▶ WHAT IS EXPECTED
All of the data below is to be copied exactly.

═════ RECORDED DATA ═════

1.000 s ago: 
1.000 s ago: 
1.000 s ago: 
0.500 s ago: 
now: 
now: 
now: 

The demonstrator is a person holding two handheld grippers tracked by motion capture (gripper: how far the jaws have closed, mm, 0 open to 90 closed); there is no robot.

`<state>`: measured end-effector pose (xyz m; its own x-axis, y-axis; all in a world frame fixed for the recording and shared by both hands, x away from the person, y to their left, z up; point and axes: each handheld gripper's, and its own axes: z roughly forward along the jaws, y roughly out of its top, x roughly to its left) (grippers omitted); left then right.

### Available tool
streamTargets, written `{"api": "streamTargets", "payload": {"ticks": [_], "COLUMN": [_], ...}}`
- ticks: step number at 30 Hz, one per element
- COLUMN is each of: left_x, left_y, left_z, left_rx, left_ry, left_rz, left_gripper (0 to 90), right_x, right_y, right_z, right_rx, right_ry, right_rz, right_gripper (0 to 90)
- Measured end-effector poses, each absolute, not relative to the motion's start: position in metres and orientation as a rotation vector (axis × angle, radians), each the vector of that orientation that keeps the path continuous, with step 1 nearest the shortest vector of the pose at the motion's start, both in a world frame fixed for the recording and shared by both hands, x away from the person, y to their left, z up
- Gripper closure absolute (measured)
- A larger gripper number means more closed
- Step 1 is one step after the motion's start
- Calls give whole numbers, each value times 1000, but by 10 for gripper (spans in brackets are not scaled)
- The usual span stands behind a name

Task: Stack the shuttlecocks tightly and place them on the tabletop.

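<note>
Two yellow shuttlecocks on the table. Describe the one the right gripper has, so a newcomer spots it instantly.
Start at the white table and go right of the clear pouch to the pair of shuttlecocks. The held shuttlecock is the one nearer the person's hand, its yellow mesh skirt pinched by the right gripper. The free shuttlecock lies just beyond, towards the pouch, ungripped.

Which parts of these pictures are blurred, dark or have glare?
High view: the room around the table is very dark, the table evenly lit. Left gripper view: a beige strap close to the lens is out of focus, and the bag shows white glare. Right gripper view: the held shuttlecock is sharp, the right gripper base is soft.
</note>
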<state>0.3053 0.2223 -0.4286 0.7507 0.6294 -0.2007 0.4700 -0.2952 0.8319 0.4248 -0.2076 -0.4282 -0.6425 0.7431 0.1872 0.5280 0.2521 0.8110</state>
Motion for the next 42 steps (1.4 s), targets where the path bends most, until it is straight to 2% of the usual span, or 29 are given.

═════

▶ EXERCISE OUTPUT
1.000 s ago: 
1.000 s ago: 
1.000 s ago: 
0.500 s ago: 
now: 
now: 
now: 

The demonstrator is a person holding two handheld grippers tracked by motion capture (gripper: how far the jaws have closed, mm, 0 open to 90 closed); there is no robot.

`<state>`: measured end-effector pose (xyz m; its own x-axis, y-axis; all in a world frame fixed for the recording and shared by both hands, x away from the person, y to their left, z up; point and axes: each handheld gripper's, and its own axes: z roughly forward along the jaws, y roughly out of its top, x roughly to its left) (grippers omitted); left then right.

### Available tool
streamTargets, written `{"api": "streamTargets", "payload": {"ticks": [_], "COLUMN": [_], ...}}`
- ticks: step number at 30 Hz, one per element
- COLUMN is each of: left_x, left_y, left_z, left_rx, left_ry, left_rz, left_gripper (0 to 90), right_x, right_y, right_z, right_rx, right_ry, right_rz, right_gripper (0 to 90)
- Measured end-effector poses, each absolute, not relative to the motion's start: position in metres and orientation as a rotation vector (axis × angle, radians), each the vector of that orientation that keeps the path continuous, with step 1 nearest the shortest vector of the pose at the motion's start, both in a world frame fixed for the recording and shared by both hands, x away from the person, y to their left, z up
- Gripper closure absolute (measured)
- A larger gripper number means more closed
- Step 1 is one step after the motion's start
- Calls give whole numbers, each value times 1000, but by 10 for gripper (spans in brackets are not scaled)
- The usual span stands behind a name

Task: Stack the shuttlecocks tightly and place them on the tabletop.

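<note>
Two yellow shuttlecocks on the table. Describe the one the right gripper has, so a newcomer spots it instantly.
Start at the white table and go right of the clear pouch to the pair of shuttlecocks. The held shuttlecock is the one nearer the person's hand, its yellow mesh skirt pinched by the right gripper. The free shuttlecock lies just beyond, towards the pouch, ungripped.

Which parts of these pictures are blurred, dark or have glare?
High view: the room around the table is very dark, the table evenly lit. Left gripper view: a beige strap close to the lens is out of focus, and the bag shows white glare. Right gripper view: the held shuttlecock is sharp, the right gripper base is soft.
</note>
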<state>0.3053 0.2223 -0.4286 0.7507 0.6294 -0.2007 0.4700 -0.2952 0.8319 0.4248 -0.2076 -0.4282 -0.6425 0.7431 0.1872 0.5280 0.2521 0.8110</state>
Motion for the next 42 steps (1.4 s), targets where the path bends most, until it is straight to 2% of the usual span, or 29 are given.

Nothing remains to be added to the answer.